WORK INSTRUCTION: Give the data again in full, exactly as written below.

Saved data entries
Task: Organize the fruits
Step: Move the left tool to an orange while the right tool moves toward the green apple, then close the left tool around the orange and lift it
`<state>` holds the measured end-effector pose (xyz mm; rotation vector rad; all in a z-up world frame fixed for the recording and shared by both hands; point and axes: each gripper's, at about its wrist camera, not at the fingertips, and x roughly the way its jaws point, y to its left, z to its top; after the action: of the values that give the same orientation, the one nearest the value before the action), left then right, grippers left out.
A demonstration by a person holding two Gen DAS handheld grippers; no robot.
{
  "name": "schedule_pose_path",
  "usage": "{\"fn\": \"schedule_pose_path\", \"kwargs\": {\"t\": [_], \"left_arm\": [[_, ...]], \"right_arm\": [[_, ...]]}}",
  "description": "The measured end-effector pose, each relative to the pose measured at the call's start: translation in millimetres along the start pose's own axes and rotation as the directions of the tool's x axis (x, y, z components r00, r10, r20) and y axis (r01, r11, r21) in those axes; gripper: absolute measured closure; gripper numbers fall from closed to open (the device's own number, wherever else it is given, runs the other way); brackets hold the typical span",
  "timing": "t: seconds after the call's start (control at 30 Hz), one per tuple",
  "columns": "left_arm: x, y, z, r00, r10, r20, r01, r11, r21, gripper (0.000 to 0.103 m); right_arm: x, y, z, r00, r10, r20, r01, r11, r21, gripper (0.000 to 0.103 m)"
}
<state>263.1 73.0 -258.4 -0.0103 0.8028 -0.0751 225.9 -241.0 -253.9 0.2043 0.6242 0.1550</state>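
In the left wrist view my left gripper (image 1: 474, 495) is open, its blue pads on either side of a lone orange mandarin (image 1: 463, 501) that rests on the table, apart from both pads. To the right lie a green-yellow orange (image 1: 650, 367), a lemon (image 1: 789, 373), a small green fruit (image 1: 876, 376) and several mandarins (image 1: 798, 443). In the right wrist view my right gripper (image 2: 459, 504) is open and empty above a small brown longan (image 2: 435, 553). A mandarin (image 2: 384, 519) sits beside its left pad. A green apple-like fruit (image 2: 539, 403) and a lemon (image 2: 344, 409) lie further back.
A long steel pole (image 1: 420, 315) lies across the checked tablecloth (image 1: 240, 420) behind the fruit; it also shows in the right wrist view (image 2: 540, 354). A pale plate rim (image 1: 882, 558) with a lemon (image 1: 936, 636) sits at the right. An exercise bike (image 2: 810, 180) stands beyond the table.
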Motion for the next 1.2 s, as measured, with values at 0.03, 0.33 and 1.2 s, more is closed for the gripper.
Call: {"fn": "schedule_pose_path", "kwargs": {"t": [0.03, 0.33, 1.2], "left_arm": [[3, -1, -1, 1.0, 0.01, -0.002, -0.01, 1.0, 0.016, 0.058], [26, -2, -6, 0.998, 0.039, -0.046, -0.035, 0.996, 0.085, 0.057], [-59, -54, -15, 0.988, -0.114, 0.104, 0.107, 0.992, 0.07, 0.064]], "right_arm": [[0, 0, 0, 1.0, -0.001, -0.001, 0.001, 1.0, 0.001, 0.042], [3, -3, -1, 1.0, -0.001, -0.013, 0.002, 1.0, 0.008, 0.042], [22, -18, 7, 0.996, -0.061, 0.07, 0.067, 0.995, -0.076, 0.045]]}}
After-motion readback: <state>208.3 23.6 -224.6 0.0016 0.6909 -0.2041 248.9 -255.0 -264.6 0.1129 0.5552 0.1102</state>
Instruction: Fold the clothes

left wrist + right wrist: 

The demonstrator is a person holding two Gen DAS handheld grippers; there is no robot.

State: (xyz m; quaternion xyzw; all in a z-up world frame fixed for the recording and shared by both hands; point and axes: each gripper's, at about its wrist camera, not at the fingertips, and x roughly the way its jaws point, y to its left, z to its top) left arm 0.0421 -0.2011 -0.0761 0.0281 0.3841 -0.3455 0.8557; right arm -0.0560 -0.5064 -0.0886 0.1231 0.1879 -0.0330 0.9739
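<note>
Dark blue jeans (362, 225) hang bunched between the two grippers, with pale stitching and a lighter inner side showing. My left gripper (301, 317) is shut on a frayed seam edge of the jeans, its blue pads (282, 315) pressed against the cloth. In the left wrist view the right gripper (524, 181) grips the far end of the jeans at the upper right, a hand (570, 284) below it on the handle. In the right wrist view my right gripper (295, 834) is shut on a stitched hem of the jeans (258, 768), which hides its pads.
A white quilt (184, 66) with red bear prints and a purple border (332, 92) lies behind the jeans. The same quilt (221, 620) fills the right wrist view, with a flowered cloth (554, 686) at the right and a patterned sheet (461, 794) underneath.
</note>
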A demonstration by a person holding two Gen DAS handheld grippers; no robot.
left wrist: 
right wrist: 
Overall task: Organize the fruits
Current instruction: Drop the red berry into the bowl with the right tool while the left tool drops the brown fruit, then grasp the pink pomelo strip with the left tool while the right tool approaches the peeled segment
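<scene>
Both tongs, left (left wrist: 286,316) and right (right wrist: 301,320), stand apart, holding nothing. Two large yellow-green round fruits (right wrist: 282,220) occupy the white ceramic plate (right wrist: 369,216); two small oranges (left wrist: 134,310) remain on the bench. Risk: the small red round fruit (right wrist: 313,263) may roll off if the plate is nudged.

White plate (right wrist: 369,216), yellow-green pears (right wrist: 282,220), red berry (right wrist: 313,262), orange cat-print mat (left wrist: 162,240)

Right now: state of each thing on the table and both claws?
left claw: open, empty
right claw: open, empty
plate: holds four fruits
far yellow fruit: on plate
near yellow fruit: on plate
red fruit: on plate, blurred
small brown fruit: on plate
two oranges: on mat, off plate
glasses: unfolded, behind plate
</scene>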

EXERCISE OUTPUT:
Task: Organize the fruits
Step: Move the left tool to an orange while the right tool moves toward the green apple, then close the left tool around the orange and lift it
`<state>` holds the measured end-effector pose (xyz mm; rotation vector rad; all in a z-up world frame fixed for the recording and shared by both hands; point and axes: each gripper's, at about its wrist camera, not at the fingertips, and x roughly the way its jaws point, y to its left, z to its top; after the action: of the values that give the same orientation, the one nearest the value before the action), left then right, grippers left out.
A demonstration by a person holding two Gen DAS handheld grippers; no robot.
{
  "name": "schedule_pose_path",
  "usage": "{\"fn\": \"schedule_pose_path\", \"kwargs\": {\"t\": [_], \"left_arm\": [[_, ...]], \"right_arm\": [[_, ...]]}}",
  "description": "The measured end-effector pose, each relative to the pose measured at the call's start: translation in millimetres along the start pose's own axes and rotation as the directions of the tool's x axis (x, y, z components r00, r10, r20) and y axis (r01, r11, r21) in those axes; gripper: absolute measured closure; gripper numbers fall from closed to open (the device's own number, wherever else it is given, runs the other way); brackets hold the typical span",
  "timing": "t: seconds after the call's start (control at 30 Hz), one per tuple",
  "columns": "left_arm: x, y, z, r00, r10, r20, r01, r11, r21, gripper (0.000 to 0.103 m); right_arm: x, y, z, r00, r10, r20, r01, r11, r21, gripper (0.000 to 0.103 m)"
}
<state>263.1 73.0 -258.4 -0.0103 0.8028 -0.0751 225.9 -241.0 -253.9 0.2043 0.6242 0.1550</state>
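In the left wrist view my left gripper (image 1: 474, 495) is open, its blue pads on either side of a lone orange mandarin (image 1: 463, 501) that rests on the table, apart from both pads. To the right lie a green-yellow orange (image 1: 650, 367), a lemon (image 1: 789, 373), a small green fruit (image 1: 876, 376) and several mandarins (image 1: 798, 443). In the right wrist view my right gripper (image 2: 459, 504) is open and empty above a small brown longan (image 2: 435, 553). A mandarin (image 2: 384, 519) sits beside its left pad. A green apple-like fruit (image 2: 539, 403) and a lemon (image 2: 344, 409) lie further back.
A long steel pole (image 1: 420, 315) lies across the checked tablecloth (image 1: 240, 420) behind the fruit; it also shows in the right wrist view (image 2: 540, 354). A pale plate rim (image 1: 882, 558) with a lemon (image 1: 936, 636) sits at the right. An exercise bike (image 2: 810, 180) stands beyond the table.
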Motion for the next 1.2 s, as measured, with values at 0.03, 0.33 and 1.2 s, more is closed for the gripper.
Call: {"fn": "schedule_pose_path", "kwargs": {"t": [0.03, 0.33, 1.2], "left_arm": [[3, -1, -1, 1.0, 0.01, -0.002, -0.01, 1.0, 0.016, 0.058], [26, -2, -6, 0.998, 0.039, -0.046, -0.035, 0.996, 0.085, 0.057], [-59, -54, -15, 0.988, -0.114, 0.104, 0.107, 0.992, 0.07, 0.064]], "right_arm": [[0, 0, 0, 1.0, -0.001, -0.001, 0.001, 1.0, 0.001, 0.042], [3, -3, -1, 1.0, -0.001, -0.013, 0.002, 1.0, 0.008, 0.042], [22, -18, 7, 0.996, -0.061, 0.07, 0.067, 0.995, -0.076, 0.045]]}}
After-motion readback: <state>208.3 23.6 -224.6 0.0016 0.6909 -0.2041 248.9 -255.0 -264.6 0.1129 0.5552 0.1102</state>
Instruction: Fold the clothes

left wrist + right wrist: 

The demonstrator is a person holding two Gen DAS handheld grippers; there is no robot.

State: (xyz m; quaternion xyzw; all in a z-up world frame fixed for the recording and shared by both hands; point and axes: each gripper's, at about its wrist camera, not at the fingertips, and x roughly the way its jaws point, y to its left, z to its top) left arm 0.0421 -0.2011 -0.0761 0.0281 0.3841 -0.3455 0.8557; right arm -0.0560 -0.5064 -0.0886 0.1231 0.1879 -0.0330 0.9739
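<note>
Dark blue jeans (362, 225) hang bunched between the two grippers, with pale stitching and a lighter inner side showing. My left gripper (301, 317) is shut on a frayed seam edge of the jeans, its blue pads (282, 315) pressed against the cloth. In the left wrist view the right gripper (524, 181) grips the far end of the jeans at the upper right, a hand (570, 284) below it on the handle. In the right wrist view my right gripper (295, 834) is shut on a stitched hem of the jeans (258, 768), which hides its pads.
A white quilt (184, 66) with red bear prints and a purple border (332, 92) lies behind the jeans. The same quilt (221, 620) fills the right wrist view, with a flowered cloth (554, 686) at the right and a patterned sheet (461, 794) underneath.
</note>
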A demonstration by a person holding two Gen DAS handheld grippers; no robot.
left wrist: 
right wrist: 
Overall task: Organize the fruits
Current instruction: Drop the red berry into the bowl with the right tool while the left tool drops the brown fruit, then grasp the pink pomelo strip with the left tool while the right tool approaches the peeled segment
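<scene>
Both tongs, left (left wrist: 286,316) and right (right wrist: 301,320), stand apart, holding nothing. Two large yellow-green round fruits (right wrist: 282,220) occupy the white ceramic plate (right wrist: 369,216); two small oranges (left wrist: 134,310) remain on the bench. Risk: the small red round fruit (right wrist: 313,263) may roll off if the plate is nudged.

White plate (right wrist: 369,216), yellow-green pears (right wrist: 282,220), red berry (right wrist: 313,262), orange cat-print mat (left wrist: 162,240)

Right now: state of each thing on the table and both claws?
left claw: open, empty
right claw: open, empty
plate: holds four fruits
far yellow fruit: on plate
near yellow fruit: on plate
red fruit: on plate, blurred
small brown fruit: on plate
two oranges: on mat, off plate
glasses: unfolded, behind plate
</scene>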

There's no more to the answer.